Va anzitutto ricordato che il processo delle aggregazioni tra BCC è iniziato ben prima della costituzione del Gruppo. Solo due anni e mezzo fa le banche che avevano aderito al nostro progetto erano 122 e oggi, per effetto delle fusioni, siamo arrivati a 78: questo processo sta continuando, perché è l’evoluzione del mercato bancario e dell’economia stessa a richiederlo.

Vi sono situazioni locali in cui processi aggregativi non sono possibili o opportuni, ma è indubbio che le BCC debbano rafforzarsi per garantire il proprio futuro e continuare a essere banche locali: le fusioni, quando sono ben fatte e con il coinvolgimento dei soci, portano benefici e non fanno venir meno il legame con le comunità.

La ratio delle Casse Rurali era la conoscenza del territorio, e quindi la capacità di valutare l’affidabilità di chi (contadino, artigiano, albergatore) chiedeva credito. Ora, nuovi istituti così grandi e distanti non rischiano di concedere il credito secondo le solite metodologie del sistema bancario, cioè dare soldi ai ricchi, a chi può dare garanzie? In cosa viene a distinguersi un siffatto sistema dalle altre banche? (E in effetti, gli industriali lamentano difficoltà nella concessione del credito, e spingono perchèéMediocredito non venga fagocitata da CCB)

I nostri dati in termini di erogazione del credito non evidenziano una contrazione: il nostro mestiere è erogare credito, ed erogarlo bene. Quindi, quando ci sono casistiche specifiche, vanno analizzate – appunto - nello specifico.

Le Casse Rurali hanno un valore aggiunto rispetto alle grandi banche, ovvero possono valorizzare le informazioni di prossimità che solo le realtà autenticamente locali possiedono.
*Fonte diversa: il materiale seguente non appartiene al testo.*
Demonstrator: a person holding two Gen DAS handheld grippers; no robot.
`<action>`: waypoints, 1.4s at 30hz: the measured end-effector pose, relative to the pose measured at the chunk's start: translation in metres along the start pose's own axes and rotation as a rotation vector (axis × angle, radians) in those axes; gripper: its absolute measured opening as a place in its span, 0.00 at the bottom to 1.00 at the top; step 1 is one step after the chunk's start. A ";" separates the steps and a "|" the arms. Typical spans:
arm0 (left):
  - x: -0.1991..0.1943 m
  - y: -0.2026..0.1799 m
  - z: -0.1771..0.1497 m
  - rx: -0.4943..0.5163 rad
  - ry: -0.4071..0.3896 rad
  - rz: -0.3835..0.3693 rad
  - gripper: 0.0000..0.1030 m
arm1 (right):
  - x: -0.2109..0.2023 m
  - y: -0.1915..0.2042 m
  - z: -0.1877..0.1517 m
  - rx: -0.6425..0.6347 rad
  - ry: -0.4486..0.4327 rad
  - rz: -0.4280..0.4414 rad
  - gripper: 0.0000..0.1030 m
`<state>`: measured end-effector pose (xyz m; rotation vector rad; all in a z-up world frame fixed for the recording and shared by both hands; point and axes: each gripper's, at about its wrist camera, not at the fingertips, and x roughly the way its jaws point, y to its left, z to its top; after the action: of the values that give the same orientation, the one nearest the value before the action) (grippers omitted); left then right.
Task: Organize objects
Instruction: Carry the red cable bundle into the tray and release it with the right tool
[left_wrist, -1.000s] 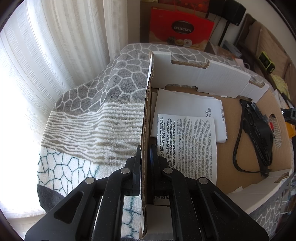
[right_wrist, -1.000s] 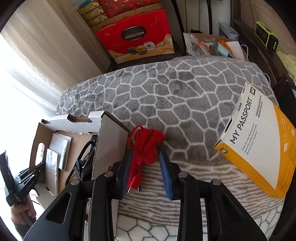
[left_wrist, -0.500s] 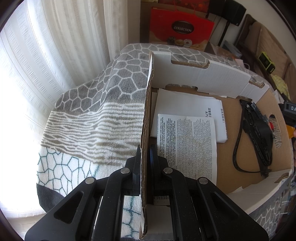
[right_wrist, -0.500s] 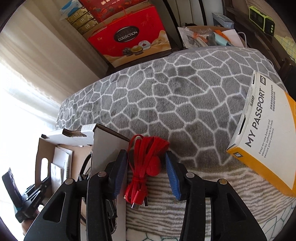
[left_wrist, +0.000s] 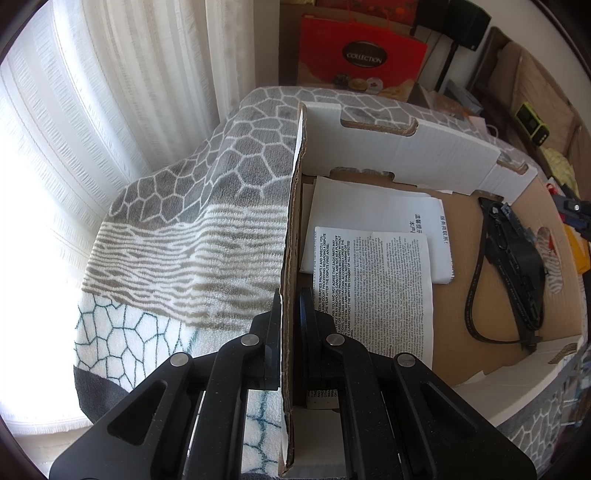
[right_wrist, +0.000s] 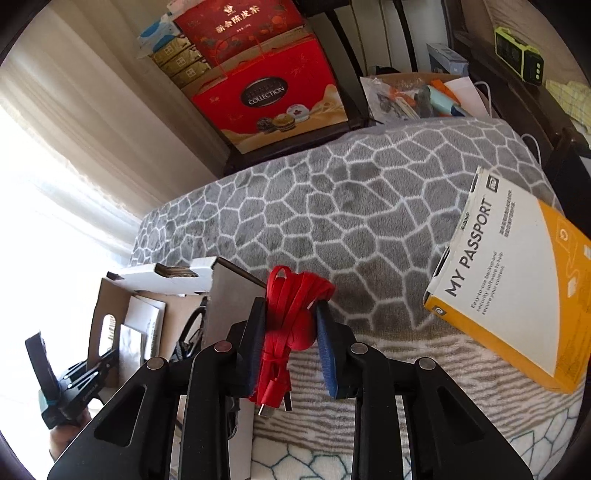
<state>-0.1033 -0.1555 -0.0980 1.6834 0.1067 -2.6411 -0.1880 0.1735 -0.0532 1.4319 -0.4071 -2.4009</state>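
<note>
My left gripper (left_wrist: 290, 295) is shut on the near-left wall of an open cardboard box (left_wrist: 293, 229) that lies on a patterned blanket. Inside the box lie paper leaflets (left_wrist: 373, 258) and a black cable with strap (left_wrist: 517, 266). My right gripper (right_wrist: 290, 310) is shut on a coiled red cable (right_wrist: 295, 317), held just right of the box's right wall (right_wrist: 229, 295). The left gripper shows at the far left of the right wrist view (right_wrist: 70, 384).
A yellow and white "My Passport" box (right_wrist: 517, 291) lies on the blanket (right_wrist: 351, 206) at the right. A red "Collection" gift box (right_wrist: 269, 99) stands behind the blanket. Curtains (left_wrist: 110, 110) hang at the left. A green device (right_wrist: 517, 62) sits far right.
My right gripper has closed onto the red cable and lifted it off the blanket. The left gripper and the box have stayed still.
</note>
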 end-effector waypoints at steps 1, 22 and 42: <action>0.000 0.000 0.000 0.000 0.000 0.000 0.04 | -0.007 0.005 0.001 -0.015 -0.013 0.008 0.25; 0.000 0.000 0.000 0.000 0.000 0.000 0.04 | 0.026 0.122 -0.042 -0.319 0.108 0.093 0.25; -0.001 -0.002 -0.001 -0.002 -0.001 -0.002 0.04 | 0.027 0.125 -0.049 -0.375 0.125 0.029 0.36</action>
<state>-0.1019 -0.1535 -0.0974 1.6826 0.1115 -2.6423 -0.1410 0.0449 -0.0472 1.3786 0.0524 -2.2006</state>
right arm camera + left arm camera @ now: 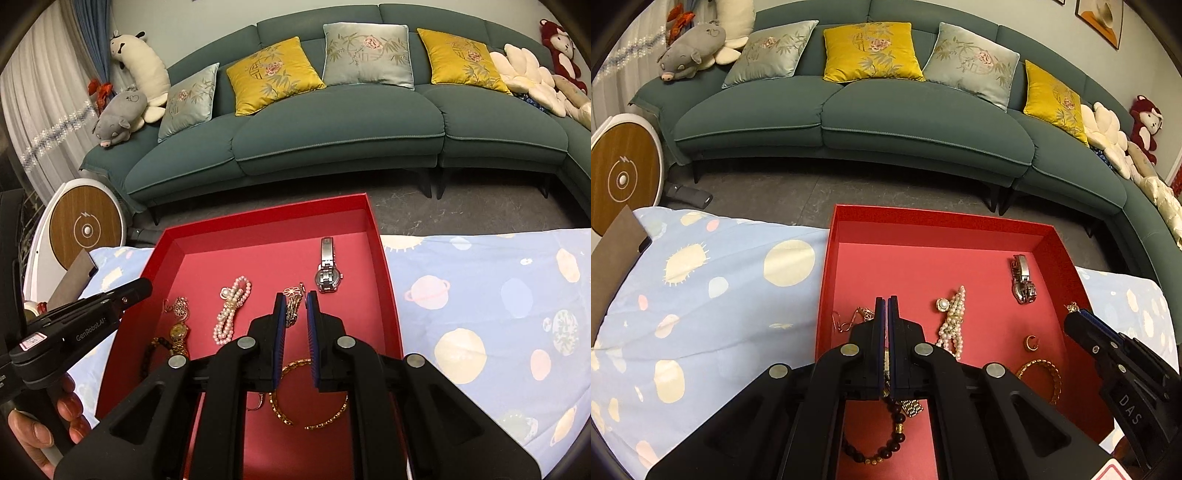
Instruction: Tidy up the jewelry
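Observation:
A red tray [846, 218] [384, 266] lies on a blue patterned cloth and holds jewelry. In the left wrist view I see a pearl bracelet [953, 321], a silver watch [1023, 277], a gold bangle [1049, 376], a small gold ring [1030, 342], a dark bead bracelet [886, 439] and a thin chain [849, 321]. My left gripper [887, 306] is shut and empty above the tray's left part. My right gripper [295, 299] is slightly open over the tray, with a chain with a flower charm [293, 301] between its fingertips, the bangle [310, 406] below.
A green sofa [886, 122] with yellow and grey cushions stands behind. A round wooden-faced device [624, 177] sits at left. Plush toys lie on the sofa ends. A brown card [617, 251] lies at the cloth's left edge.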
Questo è quello che le Casse Rurali storicamente fanno, e che continueranno a fare anche aderendo a un Gruppo bancario che ribadisco essere cooperativo.

Detto questo, è vero che andremo verso un approccio più strutturato nel dialogo con le imprese, in ragione anche delle forti innovazioni normative che riguardano tutti i settori economici, comprese le modalità di redazione dei bilanci. Ma è una tematica che riguarda tutto il sistema bancario.
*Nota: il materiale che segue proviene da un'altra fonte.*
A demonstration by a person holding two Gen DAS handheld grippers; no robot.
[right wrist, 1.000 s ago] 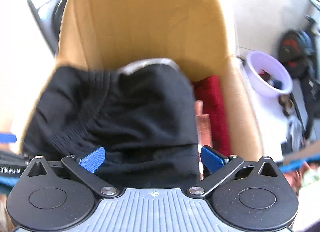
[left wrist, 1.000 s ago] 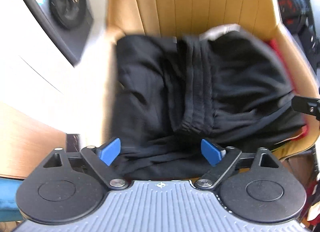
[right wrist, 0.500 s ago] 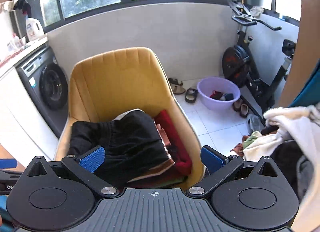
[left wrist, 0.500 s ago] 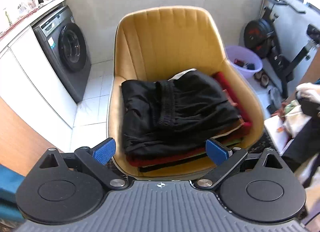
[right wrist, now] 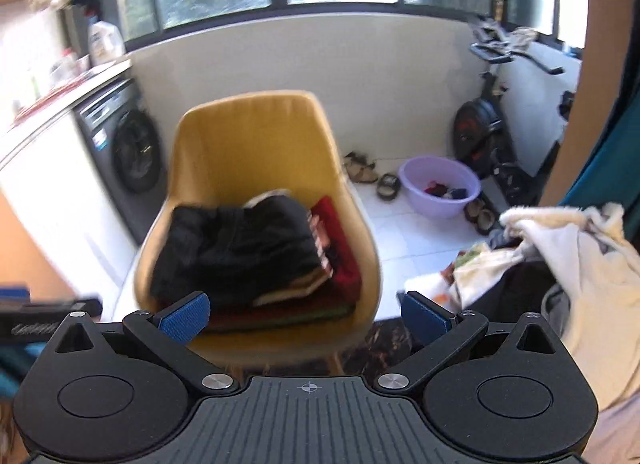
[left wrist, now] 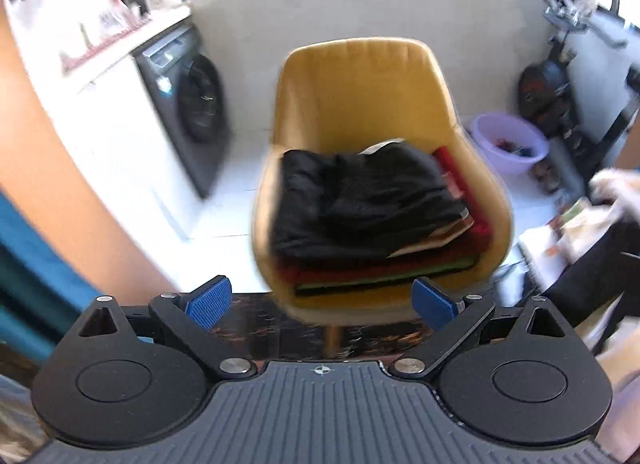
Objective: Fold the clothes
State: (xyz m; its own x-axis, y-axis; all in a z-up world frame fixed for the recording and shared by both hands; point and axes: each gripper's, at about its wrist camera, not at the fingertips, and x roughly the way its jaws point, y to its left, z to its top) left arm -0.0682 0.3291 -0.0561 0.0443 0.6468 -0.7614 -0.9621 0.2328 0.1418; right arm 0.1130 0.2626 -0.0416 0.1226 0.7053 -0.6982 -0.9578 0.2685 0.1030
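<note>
The left claw [left wrist: 320,300] stands wide apart and holds nothing; the right claw [right wrist: 306,316] likewise gapes empty; the folded black garment [left wrist: 360,200] tops the stack of clothes [left wrist: 384,268] on the yellow chair's [left wrist: 360,96] seat; no label or writing is readable through the blur.

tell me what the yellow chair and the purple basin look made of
Yellow chair: looks like soft matte upholstery, maybe velvet or faux suede, with stitched vertical channels on the backrest; motion blur leaves the weave unclear. Purple basin: looks like molded plastic, with a smooth, uniform, slightly glossy wall and a rolled rim.
</note>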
I clienti si lamentano della stretta nei rapporti con la loro Cassa Rurale (posso testimoniare come anche noi ci siamo visti investiti da nuovi balzelli semplicemente odiosi, come la sostituzione dell’accesso al banking on line non più attraverso il token, ma con un codice inviato via cellulare; e questo va bene, ma non va bene che quando si richiede che il codice venga inviato a più di un numero di telefono – in azienda non c’è una sola persona – ci siamo visti chiedere ulteriori immotivate commissioni; e di fronte alle rimostranze abbiamo trovato un muro inscalfibile). Queste lamentele sono generalizzate, come ci ha confermato il Centro consumatori, raccontando di clienti semplicemente affranti dalla china presa dalla “loro” Cassa Rurale. Non state sbagliando qualcosa?

Dispiace se questa è la sensazione. Nello specifico dell’esempio che porta, si tratta di un adeguamento a una nuova normativa (come ce ne sono tante: lo scorso anno, oltre mille provvedimenti hanno investito l’intero sistema bancario), che è entrata in vigore a settembre, e che riguarda i sistemi di pagamento in ambito europeo, imponendo alle banche nuove modalità di servizio e rilevanti investimenti.

Per quanto riguarda le commissioni, credo invece che ci venga dato atto che i nostri servizi sono e restano a livelli di prezzo e qualità competitivi sul mercato.

Questo è il nostro obiettivo come Gruppo, e anche l’auspicio della Vigilanza: sappiamo che il percorso non è semplice, e che lo scenario sta cambiando continuamente, ma siamo anche consapevoli che solo trovando il giusto equilibrio tra l’autonomia delle banche e le sinergie derivanti dall’essere un Gruppo, si potrà valorizzare e ulteriormente migliorare il nostro essere cooperatori realmente locali, con quella funzione sociale che la Costituzione attribuisce alla Cooperazione.